On a cold day in January 2020, we drove around the city of Haifa.34 We first went to Wadi Salib, which stands in the eastern part of the city, where there are many old homes – some neglected, others renovated – that belonged to Palestinian refugees before 1948. In al Burj neighbourhood stood the houses of Abdellatif Kanafani and Abed Elrahman El Haj (mayor of Haifa, 1870-1946). The house of the Kanafanis (Figure 7) – appropriated by the Israeli state in 1948, sold to the state-owned housing company Amidar in 1953, and in recent years sold on to four different real-estate companies – has been renovated and turned into law offices.35 The old and partially destroyed shops below the houses displayed a large poster in Hebrew by architects Ilan Pivko, showing its vision for their renovation. The old fronts would be polished and renovated, and, on top of them, large ‘modern’ residential places would be built. These developments are part of market-led, municipality-facilitated efforts to reshape what remains of Haifa.

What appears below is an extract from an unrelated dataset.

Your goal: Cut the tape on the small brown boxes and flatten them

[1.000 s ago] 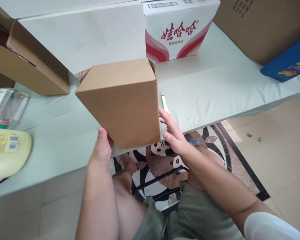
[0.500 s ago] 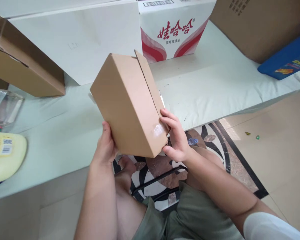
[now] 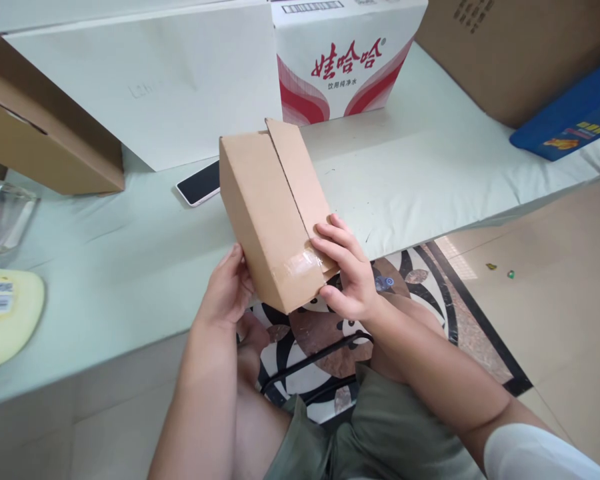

Wadi Salib is a site of layered dispossession. The Israeli state forcibly drove out the Palestinian residents of the neighbourhood in 1948. All the remaining Palestinians in Haifa were relocated to Wadi Nisnas neighbourhood and placed under strict military rule, while arriving Arab Jews were placed in Palestinians’ now vacant homes. The Arab Jews were racialised as natural proprietors of these places, as they were presumed to come from similar ‘mellah’ living conditions in Morocco.36 The racial hierarchy of the newly-established Israeli state was already being woven and mediated through space. In 1959, there was an Arab Jewish rebellion in reaction to the unbearable living conditions in the neighbourhood, which led to its evacuation.37

Contemporary attempts by the Haifa municipality and Israeli and international capital to refashion the neighbourhood as authentic real estate not only rely on but also perpetuate this layering of dispossession: firstly of the Palestinians, and secondly of the Arab Jews. The tendential articulation solidified in 1948, which favoured the white European settler as the archetypical proprietor of stolen Palestinian property, was accompanied by a sedimentation of other articulations, including the dispossession of the Palestinians and the racialisation and precaritisation of the Arab Jews. The gradual, neoliberal refashioning of space within the ’48 territories, including Haifa, since 1985, has occurred within the parameters of this inherited background field of colonial relations.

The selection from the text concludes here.